Important for pediatricians and other healthcare providers who care for children with AIS is the recognition that high-quality good evidence on treatment is largely lacking, and suggested recommendations by current guidelines are largely based on consensus only. The need to better treat childhood AIS is highlighted by data showing that many children will have lifelong neurological residual symptoms, including hemiparesis and/or dysphasia, as well as neurocognitive and behavioral problems attributed to AIS.3
Making the differential diagnosis of AIS in children is challenging and contributes to its often delayed or missed diagnosis. Among the diseases that AIS can mimic include focal seizures, demyelination, tumor with hemorrhage, hemiplegic migraine, hypoglycemia, and conversion disorder.2 Some data show a mean of 7 days between initial assessment and final accurate diagnosis, with a change in diagnoses often leading to changes in therapy.3
Because AIS may present differently in children than adults (Table 1),1,2,4the first step in diagnosis is recognizing the particular clinical signs and symptoms of pediatric AIS, as well as risk factors. The most important differences of AIS in children compared with adults is that about 30% of children will present with headache or seizure, and symptoms of AIS may wax and wane (unlike in adults who usually have a sudden onset).5,6 Table 1 lists other things to look for that differentiate AIS in children from adults,1,2,5,6 and Table 2 provides guidance on clinical evaluation of AIS in neonates and children.2,3,7
About 50% of children with AIS will have a preexisting medical condition relevant to AIS, including congenital heart disease, sickle cell disease, trisomy 21, iron deficiency, prothrombotic states, and infection.1
An immediate workup to identify or rule out AIS is critical. Once AIS is suspected, neuroimaging with magnetic resonance imaging (MRI) of the brain and magnetic resonance angiography (MRA) of the intracranial arteries is indicated to confirm a diagnosis.2 Other imaging studies that may be useful include computed tomography (CT) or CT angiography (CTA) when MRI is difficult to undergo for a child, and invasive catheter cerebral angiography if CTA and MRA findings are unremarkable or detect vascular abnormality of unclear etiology.

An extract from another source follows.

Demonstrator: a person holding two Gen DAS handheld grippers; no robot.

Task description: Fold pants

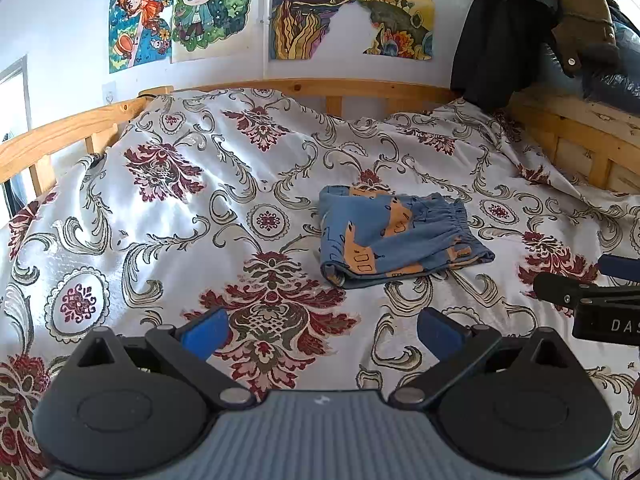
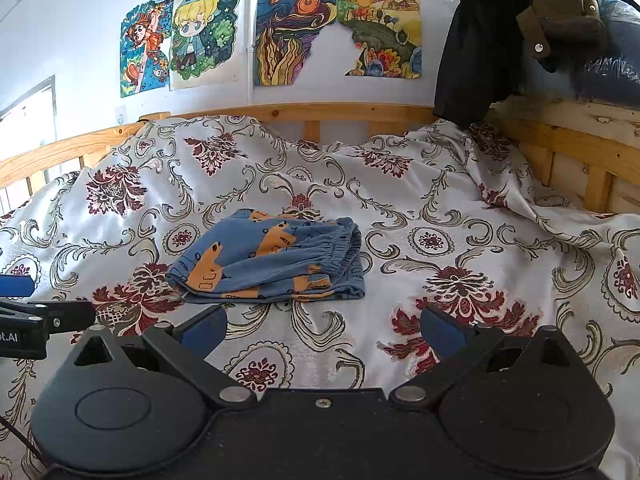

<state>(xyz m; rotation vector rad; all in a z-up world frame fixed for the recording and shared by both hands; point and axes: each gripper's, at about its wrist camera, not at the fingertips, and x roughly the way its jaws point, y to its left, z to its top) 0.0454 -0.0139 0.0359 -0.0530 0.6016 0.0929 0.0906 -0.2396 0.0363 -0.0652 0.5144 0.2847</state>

Treatment for pediatric AIS is aimed at acute treatment and secondary prevention. Because of the lack of good evidence-based studies in pediatric AIS, treatment has been variable with available guidelines offering only consensus-based recommendations.2,7-9 In addition, because of the dearth of high-quality evidence on pediatric AIS, historic treatment has been based on extrapolating treatments from those used in adult AIS despite significant differences in the underlying etiology of disease.1
Because of the complexity of AIS in children, acute management in most cases of stroke should involve a multidisciplinary approach that includes pediatric subspecialties (ie, intensive care, neurology, neuroradiology, thrombosis/hematology, and rehabilitation) as well as other specialties as needed per individual patient (ie, cardiology, neurosurgery, infectious diseases, and rheumatology).2 The new emergence of pediatric acute stroke centers also can provide a useful resource for pediatricians to help in accurately diagnosing and acutely treating AIS in children.10
The goal of acute treatment of AIS in children is to limit or reverse the effects of stroke on brain injury,1 as well as to look for etiology and risk factors that also may need treatment.2
The cornerstone of acute treatment is supportive neuroprotective measures based on an assessment of airway, breathing, circulation, and disability (Table 3).1,11
Although data is scarce on whether controlling hyperthermia or hypertension/hypotension is beneficial to children with AIS, as it is in adults, the American Heart Association (AHA) guidelines suggest avoiding these conditions as well as hypovolemia/hypervolemia.2 Overall, blood pressure management in children should be aimed at avoiding sudden acute changes in blood pressure by maintaining stable and adequate cerebral perfusion.1
Prompt treatment of seizures is important to help maintain systemic homeostasis and prevent infarct expansion,1,2 and aggressive management of raised intracranial pressure can be lifesaving.1 For children with sickle cell disease, exchange transfusion to reduce levels of sickle cell hemoglobin to less than 30% is suggested for acute treatment of AIS, although this has not been tested in a clinical trial.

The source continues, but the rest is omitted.